Asinar hücrelerin koyu apikal uçları ve görünür zimojen granülleri bulunuyordu ve verim fare başına 1,6 ila 1,95 çarpı yedinci güç hücresi 1,6 ile 1,95 çarpıştı, Şekil C ve Şekil D. Adacığı ve asinar hücre klacein PI boyamaları, çoğu hücrenin yeşil kalsein, canlı ve az sayıda kırmızı PI boyanmış, ölü olduğunu gösteriyor. Şekil A. Fotoğraf J tabanlı nicel analiz, izole adacıkların ve asinar hücrelerin 97,52 artı eksi% 0,16 ve 96,55 artı veya yaşam oranlarına sahip olduğunu ortaya koymaktadır Sırasıyla %0,95'e düşülür, Şekil B. İzole edilmiş pankreas asinar hücreleri, mililitrede 0,79 artı veya eksi 0,01 birim bazal amilaza aktivite. 10 nano molar, 20 nano azı dişleri ve 50 nano molar seirelin ile uyarıldıktan sonra, amilazın aktiviteleri sırasıyla mililitrede 1,45 artı veya eksi 0,03 birim, mililitrede 1,65 artı veya eksi 0,05 birim ve mililitrede 1,39 artı veya eksi 0,02 birim idi. Tek yönlü ANOVA, tüm serelein gruplarının kontrol grubuna kıyasla belirgin şekilde farklı amilaza aktivite gösterdiğini, tüm P değerlerinin 0.001'den düşük olduğunu gösterdi.
Ayrıca, 20 nano molar grup, 10 nano molar gruptan anlamlı şekilde farklıydı; P değeri 0.001'den küçükse, şekil A. İzole adacıklar, 5.6 milimolar glikoz ile uyarıldığında mililitre başına 0.04 nanogram/saat insülin salgısı ile 0.27 artı veya eksi 0.04 nanogram, 22 milimolar glikoz ile uyarıldı. GSI 3.44'e eşittir, Şekil B. Bu çalışma, primer fare adacığı ile pankreas asinar hücrelerinin karmaşık in vivo perfüzyon olmadan eşzamanlı izolasyonu için bir yöntem geliştirmiştir. Uzun teknik engelle yöntem kullanımı kolaydır; fare başına 120 artı veya eksik 5 adacık ve 1,6 ila 1,95 çarpı yedinci güç asinar hücresi elde eder; her iki hücre tipi de %96'nın üzerinde canlılık oranı gösterir. İzole adacıklar normal glikoz uyarılı insülin salgısı gösterir ve asinar hücreler sezulen uyarısına duyarlıdır. Bu, bu yöntemle elde edilen hücrelerin sağlam işlevlere sahip olduğunu doğrular ve pankreas ekzokrin ve endokrin etkileşimleri üzerine çalışmalar için uygun hale gelir.

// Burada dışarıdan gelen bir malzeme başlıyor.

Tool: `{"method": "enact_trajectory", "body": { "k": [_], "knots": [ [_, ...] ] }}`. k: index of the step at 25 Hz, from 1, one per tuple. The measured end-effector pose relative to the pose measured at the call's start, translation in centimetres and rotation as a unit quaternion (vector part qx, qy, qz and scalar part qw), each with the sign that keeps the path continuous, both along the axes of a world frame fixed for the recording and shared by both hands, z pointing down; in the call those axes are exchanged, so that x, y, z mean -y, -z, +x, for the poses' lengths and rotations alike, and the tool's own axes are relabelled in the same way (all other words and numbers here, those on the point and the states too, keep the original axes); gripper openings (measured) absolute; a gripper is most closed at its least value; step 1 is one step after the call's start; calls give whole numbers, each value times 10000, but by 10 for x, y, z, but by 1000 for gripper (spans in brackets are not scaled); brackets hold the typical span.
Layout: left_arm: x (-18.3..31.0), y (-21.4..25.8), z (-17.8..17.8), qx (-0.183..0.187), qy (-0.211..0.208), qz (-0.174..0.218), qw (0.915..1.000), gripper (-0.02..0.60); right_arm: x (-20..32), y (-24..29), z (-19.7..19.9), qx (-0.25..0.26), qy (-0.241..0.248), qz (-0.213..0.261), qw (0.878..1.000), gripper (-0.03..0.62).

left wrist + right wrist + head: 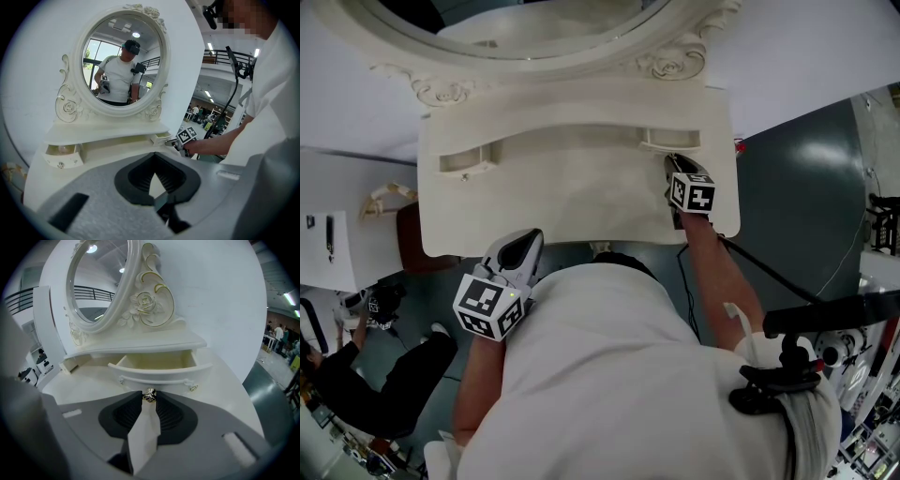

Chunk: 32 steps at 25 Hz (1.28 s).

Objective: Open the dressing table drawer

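Right gripper [149,399]: arm stretched forward, angled down, fingers clamped on the knob [149,394].
Drawer [159,365]: at the counter's [572,202] right side, pulled out.
Left gripper [155,172]: hovered at the counter's near edge, fingers together, empty.

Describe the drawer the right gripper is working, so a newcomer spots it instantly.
Find the white dressing table with the oval mirror. Under its shelf sit two small drawers: skip the left drawer, take the right drawer. Only its shiny knob is pinched in the right gripper.
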<state>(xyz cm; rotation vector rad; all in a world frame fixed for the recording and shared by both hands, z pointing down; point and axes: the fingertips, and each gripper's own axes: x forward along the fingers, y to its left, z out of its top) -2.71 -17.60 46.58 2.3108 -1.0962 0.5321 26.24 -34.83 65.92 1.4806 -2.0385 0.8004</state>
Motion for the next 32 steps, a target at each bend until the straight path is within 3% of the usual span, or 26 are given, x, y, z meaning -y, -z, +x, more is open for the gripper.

Ancak, yöntem temel fare anatomisi bilgisi, reaktif doz ayarlamalarının gerekliliği, aynı anda işlenen fare sayısının kısıtlanması ve doğrulanmamış uygulama riski nedeniyle sınırlıdır. Perfüzyon deneyimi olmayan araştırmacılar için hâlâ güvenilir bir hücre izolasyon protokolü sunmaktadır.
Bu çalışma, fare pankreasından işlevsel primer adacıklar ve açinar hücrelerini verimli bir şekilde çıkarmak için basitleştirilmiş bir yöntem geliştirdi ve Akut Pankreatit Kaynaklı Diyabet'in patogenezinde hücrelerarası iletişimi incelemek için değerli bir araç sundu.